- **Exercise details**: The listing is to be returned word for word, without its images.
···
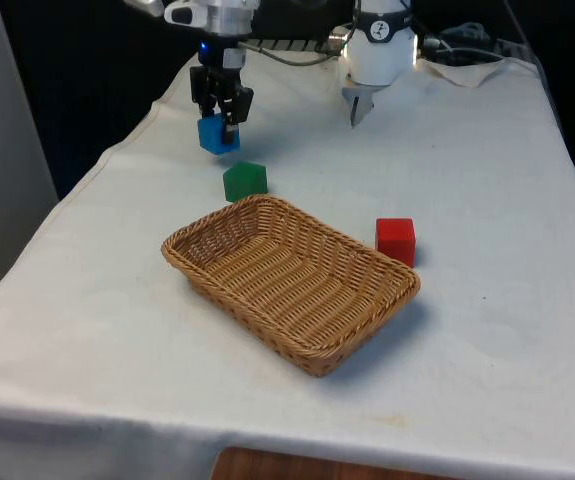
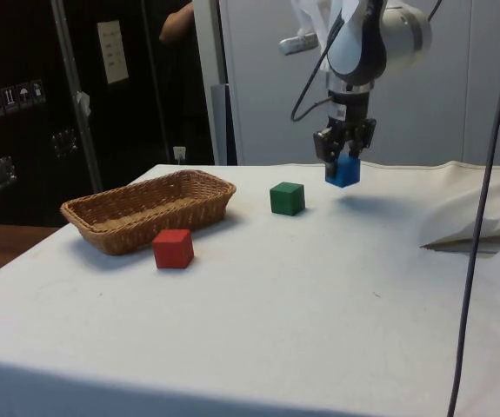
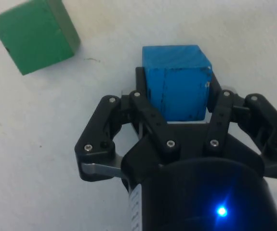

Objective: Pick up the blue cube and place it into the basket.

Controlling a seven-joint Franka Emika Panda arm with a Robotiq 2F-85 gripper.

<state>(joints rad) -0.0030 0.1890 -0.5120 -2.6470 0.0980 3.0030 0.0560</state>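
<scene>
My gripper [image 1: 220, 122] is shut on the blue cube [image 1: 217, 135], which hangs a little above the white cloth at the far side of the table. From the side, the blue cube [image 2: 343, 170] sits between the black fingers of the gripper [image 2: 343, 162], clear of the cloth. In the wrist view the blue cube [image 3: 177, 82] is clamped between both fingers [image 3: 145, 103]. The woven wicker basket [image 1: 229, 226] lies nearer the camera in the front view, towards the middle of the table, and shows as a basket [image 2: 136, 228] at the side view's left.
A green cube [image 1: 244, 181] rests on the cloth between the gripper and the basket, also seen as the green cube [image 2: 287, 198] and green cube [image 3: 34, 36]. A red cube [image 1: 395, 241] stands beside the basket on the front view's right, the red cube [image 2: 173, 248] from the side.
</scene>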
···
- **Response for this exercise**:
Objective: Pick up the blue cube and place it into the basket.

Controlling a seven-joint Franka Emika Panda arm with a Robotiq 2F-85 gripper.

<state>(joints rad) -0.0030 0.1890 -0.5120 -2.6470 0.0980 3.0030 0.0560</state>
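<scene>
My gripper [image 1: 220, 122] is shut on the blue cube [image 1: 217, 135], which hangs a little above the white cloth at the far side of the table. From the side, the blue cube [image 2: 343, 170] sits between the black fingers of the gripper [image 2: 343, 162], clear of the cloth. In the wrist view the blue cube [image 3: 177, 82] is clamped between both fingers [image 3: 145, 103]. The woven wicker basket [image 1: 229, 226] lies nearer the camera in the front view, towards the middle of the table, and shows as a basket [image 2: 136, 228] at the side view's left.
A green cube [image 1: 244, 181] rests on the cloth between the gripper and the basket, also seen as the green cube [image 2: 287, 198] and green cube [image 3: 34, 36]. A red cube [image 1: 395, 241] stands beside the basket on the front view's right, the red cube [image 2: 173, 248] from the side.
</scene>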

The exercise output is complete.